The private clinics remained unmoved: “Until that act is passed, the legal opinion we have is we don’t need a licence from the provincial government.” Perhaps they were then hoping that with an election coming a Progressive Conservative government would be more friendly. If so, that hope proved unfulfilled.
Nevertheless, the Liberal government has not yet learned its lesson and announced that it will not encourage more private clinics.

Other Private Clinic Issues:

  • Operations can and do go wrong. In contrast with public hospitals, private specialty clinics are unable to handle many emergencies and simply call 911 for EMS. Will ambulances be able to move patients to hospitals when things go wrong? Indeed, private surgical clinics first came to public attention in Ontario when a young mother, Krista Stryland, died following a procedure. After some delay, the doctor called 911. Paramedics arrived at the clinic to find the patient in a pool of blood and with no vital signs. Is it appropriate to establish a system that inherently requires extra time to effectively treat patients who fall into emergency situations? Will the Ontario government establish a requirement that doctors be on site at all times? Will they require that specialty hospitals have emergency capacities (beyond calling 911)? Will they require the private clinics to disclose to patients the limitations of their emergency abilities? 

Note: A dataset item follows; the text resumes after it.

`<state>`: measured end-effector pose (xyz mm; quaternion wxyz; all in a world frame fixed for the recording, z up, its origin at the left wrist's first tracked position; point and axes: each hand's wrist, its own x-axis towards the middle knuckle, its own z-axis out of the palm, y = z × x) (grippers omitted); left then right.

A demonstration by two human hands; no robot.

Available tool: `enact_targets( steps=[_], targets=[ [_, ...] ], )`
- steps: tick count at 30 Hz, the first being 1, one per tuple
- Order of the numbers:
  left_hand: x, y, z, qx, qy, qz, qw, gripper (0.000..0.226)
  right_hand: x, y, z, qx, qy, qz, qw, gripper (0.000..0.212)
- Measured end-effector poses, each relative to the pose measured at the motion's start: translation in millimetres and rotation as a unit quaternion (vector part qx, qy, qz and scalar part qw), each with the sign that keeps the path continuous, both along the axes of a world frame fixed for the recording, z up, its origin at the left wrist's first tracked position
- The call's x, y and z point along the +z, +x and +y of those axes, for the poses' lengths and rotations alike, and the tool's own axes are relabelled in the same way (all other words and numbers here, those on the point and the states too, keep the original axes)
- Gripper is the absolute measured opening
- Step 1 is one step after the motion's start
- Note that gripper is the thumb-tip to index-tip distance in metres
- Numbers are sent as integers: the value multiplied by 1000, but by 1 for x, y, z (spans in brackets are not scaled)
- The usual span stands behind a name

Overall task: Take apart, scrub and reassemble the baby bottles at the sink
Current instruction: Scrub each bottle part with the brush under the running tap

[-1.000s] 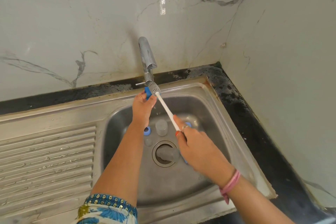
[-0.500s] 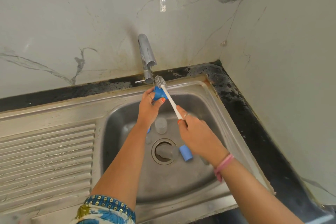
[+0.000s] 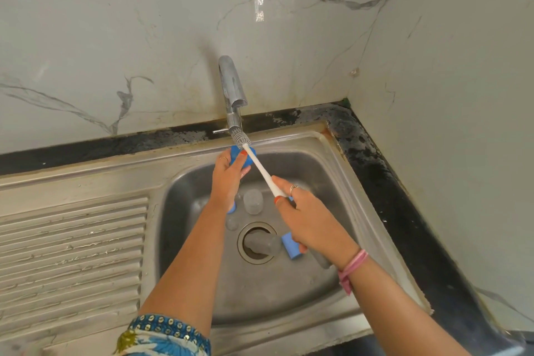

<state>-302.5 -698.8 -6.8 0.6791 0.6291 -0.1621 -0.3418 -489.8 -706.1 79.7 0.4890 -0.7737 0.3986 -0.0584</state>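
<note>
My left hand (image 3: pixel 228 173) grips a blue bottle collar (image 3: pixel 250 159) under the tap spout (image 3: pixel 232 87). My right hand (image 3: pixel 306 217) holds the white handle of a bottle brush (image 3: pixel 261 169); its grey bristle head (image 3: pixel 240 138) pokes up past the collar, just below the spout. On the floor of the steel sink (image 3: pixel 202 283) lie a clear cap (image 3: pixel 253 201), a small clear part (image 3: pixel 232 223), a blue piece (image 3: pixel 232 207) partly behind my left wrist, and a bottle (image 3: pixel 265 243) with a blue collar (image 3: pixel 290 246) lying across the drain, partly hidden by my right hand.
A ribbed steel drainboard (image 3: pixel 72 254) lies left of the basin. Black stained countertop (image 3: pixel 404 196) runs behind and to the right. Marble-patterned walls (image 3: pixel 115 37) close the corner behind and on the right.
Both hands shifted slightly: the brush was pushed further through the blue collar, so its bristle head now sits higher, close under the spout. My left hand keeps its grip on the collar.
</note>
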Motion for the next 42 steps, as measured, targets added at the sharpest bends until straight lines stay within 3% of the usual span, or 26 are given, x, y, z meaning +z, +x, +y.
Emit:
enact_targets(
  steps=[2,4,6,10,14,20,25,28,32,36,39,42],
  targets=[
    [-2,-1,-1,0,14,-28,1000,31,-1,2,-6,-20,17,-12,1000,48],
    [-1,-3,-3,7,2,-27,1000,20,-1,3,-8,-31,31,-25,999,48],
    [4,-4,-2,27,-25,26,999,8,-1,-1,-4,-24,23,-31,999,48],
    [10,4,-6,69,-71,120,988,6,-1,-10,7,-15,7,-24,1000,47],
    [19,-7,-14,70,-118,212,968,14,8,-3,-5,-31,33,-24,999,48],
    [33,9,-22,104,-139,328,929,22,8,-17,24,28,-96,34,994,46],
    [39,5,-32,127,-126,352,919,31,1,-26,50,40,-195,48,979,52],
    [39,-2,-36,124,-148,376,906,26,-1,-19,36,26,-211,81,974,52],
    [40,-9,-40,138,-168,391,894,39,0,-15,27,27,-227,104,968,54],
    [46,-1,-39,149,-189,446,862,44,-6,-25,51,66,-264,120,955,60],
    [46,-2,-39,123,-158,444,873,46,-10,-29,56,67,-278,144,947,60],
    [44,-4,-40,121,-163,463,863,59,-13,-36,65,67,-273,152,948,60]
  ],
)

  • User fees: The Ontario Health Coalition has revealed widespread extra-billing by existing private clinics. There is little doubt that this will intensify with more private clinic delivery. But Ontario already has the highest share of private payment for health care in the country. Private expenditures in Ontario run to 32.3% of total health expenditures, higher than any other province (Saskatchewan is at only 24% private expenditures). In dollars, private payments for health care are 5.3% higher in Ontario than Canada as a whole, almost $100 more per person per year. Notably, increased private payment does not mean a reduction in public spending: governments in the U.S.A. spend far more money on health care than Canadian governments, both in absolute dollars per capita and as a percentage of the economy. This despite the fact that most Americans have no public insurance and private payment for health care in the U.S.A. far exceeds any other country. 

  • Billing problems are also evident in Quebec. In early 2013, the province decided not to renew the contract with Rockland MD, which has provided about 9,000 publicly funded surgeries since 2008 in Quebec. The public health insurer found that Rockland MD was charging people illegal facility fees. The former British Secretary of Health reports that such clinics in Britain were 11% more expensive than a hospital providing similar services. 

  • Doctors’ incomes: Doctors have lobbied for this new delivery form and it will create a new form of payment for doctors. But the introduction of alternate forms of payment for doctors under the Liberal government has gone hand-in-hand with huge payment increases to doctors, not savings. Since the Liberals were elected in 2003, new (or “alternate”) forms of payment to doctors have increased 430% through to 2011/12. With this increase, doctors have driven up their total clinical payments an astonishing 94%. Ontario spends more per capita on doctors than Canadians as a whole. In contrast Ontario spends less per capita on hospitals than Canadians.